TASK BRIEF - No pictures should be carried over. Output all other parts of the entries verbatim.

EXTRACTED MATERIAL -
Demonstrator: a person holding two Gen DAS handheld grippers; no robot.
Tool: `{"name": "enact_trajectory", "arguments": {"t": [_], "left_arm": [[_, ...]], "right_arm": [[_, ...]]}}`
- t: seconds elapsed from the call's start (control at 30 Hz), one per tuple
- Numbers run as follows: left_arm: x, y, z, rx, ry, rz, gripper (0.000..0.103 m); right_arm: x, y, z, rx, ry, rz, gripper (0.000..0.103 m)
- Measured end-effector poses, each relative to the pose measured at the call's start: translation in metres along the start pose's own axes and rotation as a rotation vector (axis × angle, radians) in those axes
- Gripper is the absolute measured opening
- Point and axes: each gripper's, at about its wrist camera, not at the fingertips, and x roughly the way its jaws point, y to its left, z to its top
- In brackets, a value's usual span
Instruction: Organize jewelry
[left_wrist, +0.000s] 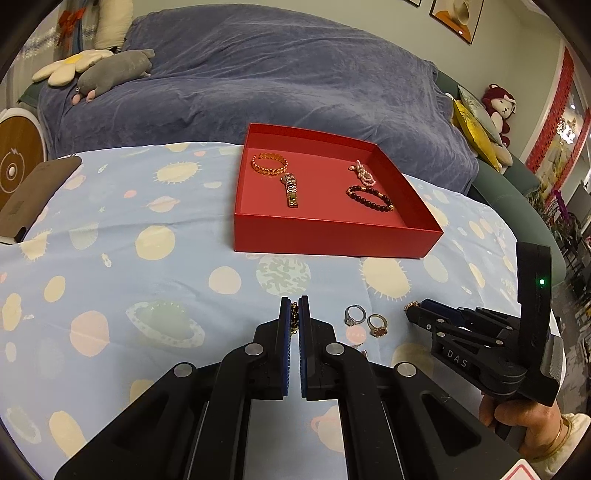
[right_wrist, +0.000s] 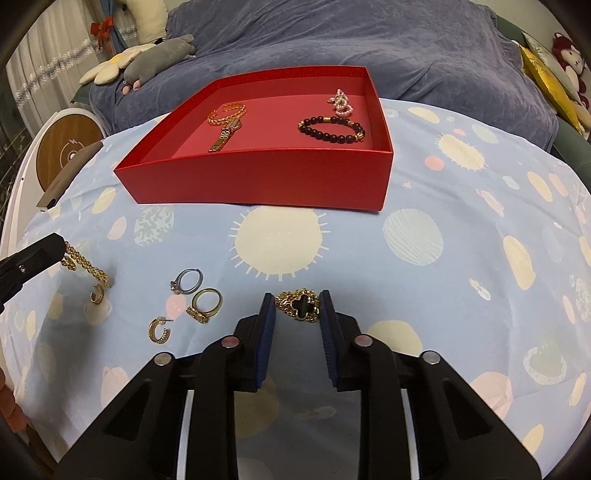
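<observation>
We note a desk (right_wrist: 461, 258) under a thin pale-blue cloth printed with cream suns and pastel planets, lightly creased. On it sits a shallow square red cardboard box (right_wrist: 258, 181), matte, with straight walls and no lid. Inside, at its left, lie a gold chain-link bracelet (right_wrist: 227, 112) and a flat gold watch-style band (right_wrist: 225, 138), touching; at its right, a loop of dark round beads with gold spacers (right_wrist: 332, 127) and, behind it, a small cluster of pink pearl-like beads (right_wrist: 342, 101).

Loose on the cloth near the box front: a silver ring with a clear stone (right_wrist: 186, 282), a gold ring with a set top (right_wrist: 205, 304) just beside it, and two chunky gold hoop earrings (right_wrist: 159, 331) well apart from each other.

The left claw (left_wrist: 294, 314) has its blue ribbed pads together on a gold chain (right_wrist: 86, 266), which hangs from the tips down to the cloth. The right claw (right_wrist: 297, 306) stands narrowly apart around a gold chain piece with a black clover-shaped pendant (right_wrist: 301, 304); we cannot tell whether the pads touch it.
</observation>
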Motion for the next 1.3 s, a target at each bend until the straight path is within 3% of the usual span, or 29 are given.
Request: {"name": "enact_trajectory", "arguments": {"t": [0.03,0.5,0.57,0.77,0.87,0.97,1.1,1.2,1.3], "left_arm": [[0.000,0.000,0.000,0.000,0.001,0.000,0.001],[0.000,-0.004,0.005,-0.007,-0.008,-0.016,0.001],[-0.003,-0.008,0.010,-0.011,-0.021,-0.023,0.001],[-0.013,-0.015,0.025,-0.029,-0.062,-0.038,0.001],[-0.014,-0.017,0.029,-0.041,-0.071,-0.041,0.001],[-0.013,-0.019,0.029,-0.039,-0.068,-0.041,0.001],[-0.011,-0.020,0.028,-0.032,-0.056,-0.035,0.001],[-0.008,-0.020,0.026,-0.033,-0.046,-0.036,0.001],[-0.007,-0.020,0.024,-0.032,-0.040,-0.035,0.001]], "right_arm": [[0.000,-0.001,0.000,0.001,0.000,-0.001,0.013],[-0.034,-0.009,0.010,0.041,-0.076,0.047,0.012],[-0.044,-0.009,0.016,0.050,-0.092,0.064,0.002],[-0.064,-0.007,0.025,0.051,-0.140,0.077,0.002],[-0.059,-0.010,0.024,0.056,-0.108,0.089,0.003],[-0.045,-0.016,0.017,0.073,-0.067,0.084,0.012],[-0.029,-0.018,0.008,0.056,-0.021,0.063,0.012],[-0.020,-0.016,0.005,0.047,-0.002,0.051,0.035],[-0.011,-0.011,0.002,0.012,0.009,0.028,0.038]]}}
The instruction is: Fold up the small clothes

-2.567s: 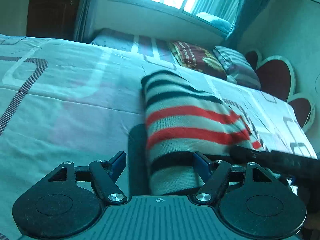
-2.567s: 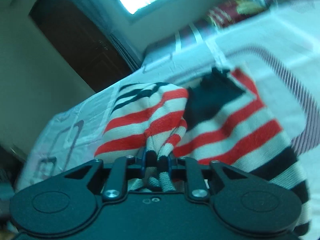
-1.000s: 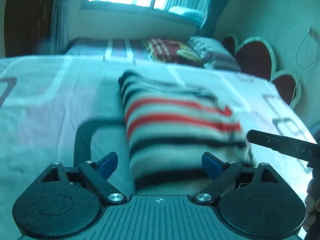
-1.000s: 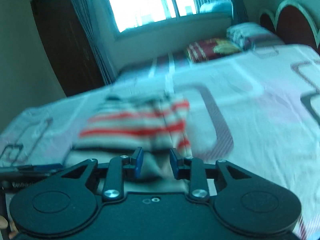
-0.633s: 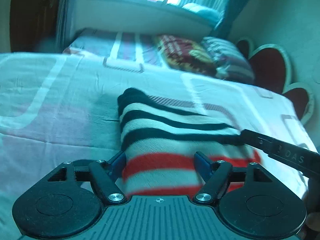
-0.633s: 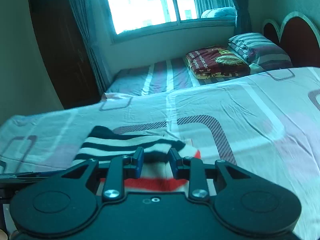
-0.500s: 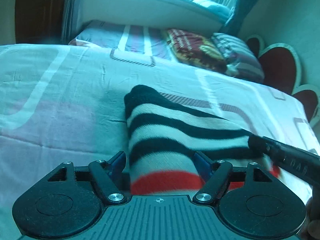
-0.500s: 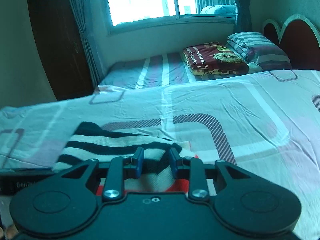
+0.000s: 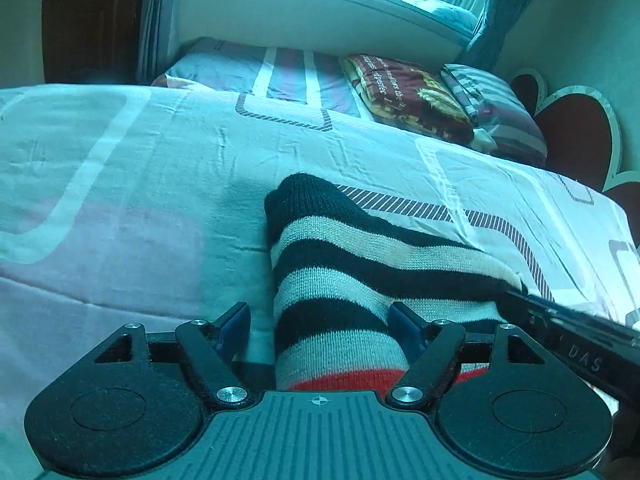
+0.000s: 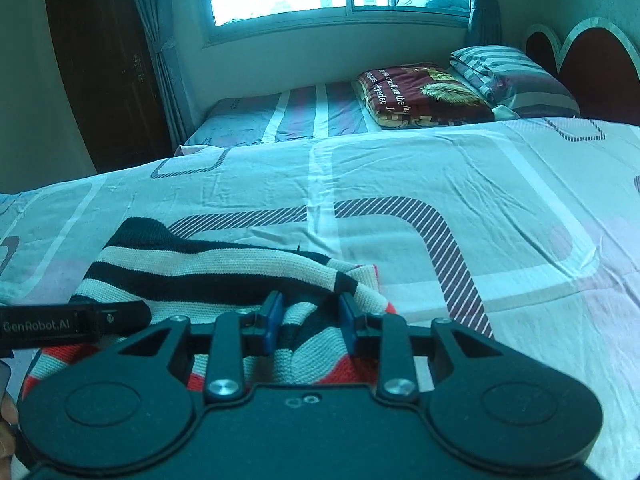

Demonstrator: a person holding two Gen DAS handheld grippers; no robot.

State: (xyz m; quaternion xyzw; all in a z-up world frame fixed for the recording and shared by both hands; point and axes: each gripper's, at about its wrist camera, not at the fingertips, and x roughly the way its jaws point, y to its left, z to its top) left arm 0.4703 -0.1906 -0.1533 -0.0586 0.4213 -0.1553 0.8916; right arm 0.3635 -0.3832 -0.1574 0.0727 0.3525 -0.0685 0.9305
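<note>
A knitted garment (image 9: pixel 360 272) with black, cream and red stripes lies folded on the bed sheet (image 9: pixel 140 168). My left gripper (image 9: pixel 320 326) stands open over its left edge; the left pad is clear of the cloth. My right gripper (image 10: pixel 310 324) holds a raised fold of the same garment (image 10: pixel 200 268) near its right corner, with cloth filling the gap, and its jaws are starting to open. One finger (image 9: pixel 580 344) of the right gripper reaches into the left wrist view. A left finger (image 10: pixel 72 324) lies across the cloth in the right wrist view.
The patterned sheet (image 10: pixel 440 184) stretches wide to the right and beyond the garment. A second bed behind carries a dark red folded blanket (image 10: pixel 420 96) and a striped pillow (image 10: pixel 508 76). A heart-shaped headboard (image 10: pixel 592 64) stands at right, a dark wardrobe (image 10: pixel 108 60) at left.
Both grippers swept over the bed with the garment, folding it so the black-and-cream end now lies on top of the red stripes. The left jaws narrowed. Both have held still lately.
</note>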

TASK SOLUTION -
Demonstrator: a person holding two Gen DAS handheld grippers; no robot.
Tool: `{"name": "enact_trajectory", "arguments": {"t": [_], "left_arm": [[_, ...]], "right_arm": [[_, ...]]}}`
- t: seconds elapsed from the call's start (control at 30 Hz), one per tuple
- Numbers run as follows: left_arm: x, y, z, rx, ry, rz, gripper (0.000..0.103 m); right_arm: x, y, z, rx, ry, rz, gripper (0.000..0.103 m)
- Measured end-effector poses, each relative to the pose measured at the call's start: translation in metres along the start pose's own axes and rotation as a rotation vector (axis × angle, radians) in those axes
- Gripper is the absolute measured opening
- Point and axes: each gripper's, at about its wrist camera, not at the fingertips, and x roughly the way its jaws point, y to its left, z to its top
- In brackets, a value's usual span
Instruction: Organize jewelry
[left_wrist, +0.000s] 
[right_wrist, +0.000s] 
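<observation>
We note a desk (right_wrist: 461, 258) under a thin pale-blue cloth printed with cream suns and pastel planets, lightly creased. On it sits a shallow square red cardboard box (right_wrist: 258, 181), matte, with straight walls and no lid. Inside, at its left, lie a gold chain-link bracelet (right_wrist: 227, 112) and a flat gold watch-style band (right_wrist: 225, 138), touching; at its right, a loop of dark round beads with gold spacers (right_wrist: 332, 127) and, behind it, a small cluster of pink pearl-like beads (right_wrist: 342, 101).

Loose on the cloth near the box front: a silver ring with a clear stone (right_wrist: 186, 282), a gold ring with a set top (right_wrist: 205, 304) just beside it, and two chunky gold hoop earrings (right_wrist: 159, 331) well apart from each other.

The left claw (left_wrist: 294, 314) has its blue ribbed pads together on a gold chain (right_wrist: 86, 266), which hangs from the tips down to the cloth. The right claw (right_wrist: 297, 306) stands narrowly apart around a gold chain piece with a black clover-shaped pendant (right_wrist: 301, 304); we cannot tell whether the pads touch it.
</observation>
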Motion for the next 1.3 s, a target at each bend until the straight path is within 3% of the usual span, or 29 are given.
Request: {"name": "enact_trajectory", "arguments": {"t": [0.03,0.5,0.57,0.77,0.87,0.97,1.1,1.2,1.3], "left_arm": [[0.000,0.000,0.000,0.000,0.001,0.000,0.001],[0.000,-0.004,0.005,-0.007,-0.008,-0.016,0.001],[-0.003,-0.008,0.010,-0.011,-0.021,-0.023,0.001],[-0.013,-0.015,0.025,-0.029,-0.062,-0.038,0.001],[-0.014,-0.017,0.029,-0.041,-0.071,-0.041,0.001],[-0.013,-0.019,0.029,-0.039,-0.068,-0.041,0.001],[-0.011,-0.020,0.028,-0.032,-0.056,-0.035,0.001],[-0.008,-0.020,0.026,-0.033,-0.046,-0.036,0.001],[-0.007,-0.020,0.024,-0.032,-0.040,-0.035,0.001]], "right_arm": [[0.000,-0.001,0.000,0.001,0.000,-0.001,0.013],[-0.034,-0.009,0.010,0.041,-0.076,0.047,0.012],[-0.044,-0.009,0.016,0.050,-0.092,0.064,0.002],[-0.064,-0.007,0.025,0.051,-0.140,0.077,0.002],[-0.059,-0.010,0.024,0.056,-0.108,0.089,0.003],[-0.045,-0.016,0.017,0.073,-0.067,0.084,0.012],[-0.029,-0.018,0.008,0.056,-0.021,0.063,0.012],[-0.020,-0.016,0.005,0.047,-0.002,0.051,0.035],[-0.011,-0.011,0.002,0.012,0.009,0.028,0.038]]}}
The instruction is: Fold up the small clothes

-2.567s: 
-2.567s: 
-1.000s: 
-1.000s: 
-0.633s: 
-0.633s: 
-0.500s: 
-0.500s: 
+0.000s: 
+0.000s: 

Demonstrator: a person holding two Gen DAS handheld grippers; no robot.

State: (xyz m; quaternion xyzw; all in a z-up world frame fixed for the recording and shared by both hands; point and axes: each gripper's, at about its wrist camera, not at the fingertips, and x roughly the way its jaws point, y to its left, z to its top) left arm 0.4703 -0.1906 -0.1533 -0.0586 0.4213 -0.1553 0.8916; right arm 0.3635 -0.3832 -0.1574 0.0727 0.3525 -0.0685 0.9305
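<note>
A knitted garment (image 9: pixel 360 272) with black, cream and red stripes lies folded on the bed sheet (image 9: pixel 140 168). My left gripper (image 9: pixel 320 326) stands open over its left edge; the left pad is clear of the cloth. My right gripper (image 10: pixel 310 324) holds a raised fold of the same garment (image 10: pixel 200 268) near its right corner, with cloth filling the gap, and its jaws are starting to open. One finger (image 9: pixel 580 344) of the right gripper reaches into the left wrist view. A left finger (image 10: pixel 72 324) lies across the cloth in the right wrist view.
The patterned sheet (image 10: pixel 440 184) stretches wide to the right and beyond the garment. A second bed behind carries a dark red folded blanket (image 10: pixel 420 96) and a striped pillow (image 10: pixel 508 76). A heart-shaped headboard (image 10: pixel 592 64) stands at right, a dark wardrobe (image 10: pixel 108 60) at left.
Both grippers swept over the bed with the garment, folding it so the black-and-cream end now lies on top of the red stripes. The left jaws narrowed. Both have held still lately.
</note>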

No further output is required here.